California is a wonderful state when it comes to emissions laws and providing better air quality for most of the state. They have been concerned about the damage that vehicle emissions causes to our air, and have set in place laws regarding smog testing.

California has different policies in place to help cut out vehicle emissions and improve energy efficiency for the whole state. They are even eliminating fossil fuel altogether in some areas.

The state has a policy called, Low-Carbon Fuel Standard, and this policy in particular is not going over well with oil companies. Certain oil companies are stating that this will lead to a huge price rise in gasoline, and this will not sit well with consumers.

The Union of Concerned Scientists has sent an endorsement to LCFS in order to “fluff up” the fears of higher gas prices. LCFS has revealed a new report that states there is nothing to be concerned about.

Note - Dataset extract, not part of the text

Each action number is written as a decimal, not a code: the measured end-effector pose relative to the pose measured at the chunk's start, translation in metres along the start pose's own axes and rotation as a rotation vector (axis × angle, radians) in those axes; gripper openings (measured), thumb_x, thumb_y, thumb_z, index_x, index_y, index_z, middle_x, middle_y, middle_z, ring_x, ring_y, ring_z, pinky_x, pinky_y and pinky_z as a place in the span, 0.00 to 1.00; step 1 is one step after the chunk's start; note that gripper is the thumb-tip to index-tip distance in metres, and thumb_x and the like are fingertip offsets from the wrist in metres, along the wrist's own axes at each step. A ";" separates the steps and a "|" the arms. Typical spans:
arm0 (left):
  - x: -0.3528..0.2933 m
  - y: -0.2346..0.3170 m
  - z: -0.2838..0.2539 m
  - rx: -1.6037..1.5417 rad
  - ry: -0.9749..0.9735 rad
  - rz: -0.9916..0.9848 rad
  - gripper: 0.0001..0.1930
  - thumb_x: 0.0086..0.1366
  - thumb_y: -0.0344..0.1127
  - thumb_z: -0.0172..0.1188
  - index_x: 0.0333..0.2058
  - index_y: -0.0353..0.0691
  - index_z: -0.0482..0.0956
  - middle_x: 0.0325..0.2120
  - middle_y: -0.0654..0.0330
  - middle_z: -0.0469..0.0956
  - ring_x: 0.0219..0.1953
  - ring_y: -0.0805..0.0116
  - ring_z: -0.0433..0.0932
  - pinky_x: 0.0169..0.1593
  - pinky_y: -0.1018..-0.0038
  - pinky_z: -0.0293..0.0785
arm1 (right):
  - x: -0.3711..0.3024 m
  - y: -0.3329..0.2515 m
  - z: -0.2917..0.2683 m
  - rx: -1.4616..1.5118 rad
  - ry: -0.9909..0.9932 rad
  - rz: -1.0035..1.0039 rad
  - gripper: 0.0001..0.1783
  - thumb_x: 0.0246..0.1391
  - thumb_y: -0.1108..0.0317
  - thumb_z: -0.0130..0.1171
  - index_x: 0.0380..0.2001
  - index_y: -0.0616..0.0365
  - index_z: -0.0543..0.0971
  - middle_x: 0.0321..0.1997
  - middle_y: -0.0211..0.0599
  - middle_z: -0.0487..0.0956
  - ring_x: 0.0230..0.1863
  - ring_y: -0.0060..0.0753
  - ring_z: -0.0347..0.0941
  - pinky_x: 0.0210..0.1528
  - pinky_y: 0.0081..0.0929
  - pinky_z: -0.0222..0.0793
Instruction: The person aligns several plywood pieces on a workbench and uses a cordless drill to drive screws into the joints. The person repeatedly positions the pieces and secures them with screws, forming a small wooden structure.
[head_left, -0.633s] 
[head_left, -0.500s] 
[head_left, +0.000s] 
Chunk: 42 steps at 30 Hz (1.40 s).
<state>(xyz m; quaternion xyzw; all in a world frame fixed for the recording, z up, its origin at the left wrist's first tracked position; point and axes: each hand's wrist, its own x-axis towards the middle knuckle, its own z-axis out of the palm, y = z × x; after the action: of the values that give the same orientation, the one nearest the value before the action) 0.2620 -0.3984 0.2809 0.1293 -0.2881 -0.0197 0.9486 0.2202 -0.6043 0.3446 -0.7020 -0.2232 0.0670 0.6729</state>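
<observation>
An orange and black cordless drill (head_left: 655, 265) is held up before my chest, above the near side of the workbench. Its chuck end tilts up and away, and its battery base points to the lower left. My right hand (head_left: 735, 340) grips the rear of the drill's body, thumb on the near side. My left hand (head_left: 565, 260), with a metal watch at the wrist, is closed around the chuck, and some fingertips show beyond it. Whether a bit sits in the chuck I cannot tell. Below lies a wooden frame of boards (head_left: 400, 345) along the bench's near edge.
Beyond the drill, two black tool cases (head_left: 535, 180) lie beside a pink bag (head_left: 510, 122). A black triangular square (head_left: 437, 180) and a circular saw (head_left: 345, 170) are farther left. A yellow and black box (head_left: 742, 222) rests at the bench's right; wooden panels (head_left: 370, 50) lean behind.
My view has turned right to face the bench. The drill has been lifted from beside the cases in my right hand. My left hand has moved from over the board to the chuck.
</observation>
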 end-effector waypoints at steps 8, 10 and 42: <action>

Oil companies are trying to blow the situation up because they are losing out on money, but it won’t affect consumers because transportation costs will equal out by the savings from not using as much oil.

Certain analysts have took a look at the report and have stated that the average consumer will not be affected in any way by not using fossil fuel.

If a Californian driver purchases a new car in 2015, they will end up saving about $3.50 a week, and this is compared to those who bought a new car in 2008 before any of the new policies took effect.

If these new policies will not affect consumers in how much they have to pay for gas, I think this is a perfect solution. Consumers will end up saving money and saving the environment at the same time. Seems like a win-win situation.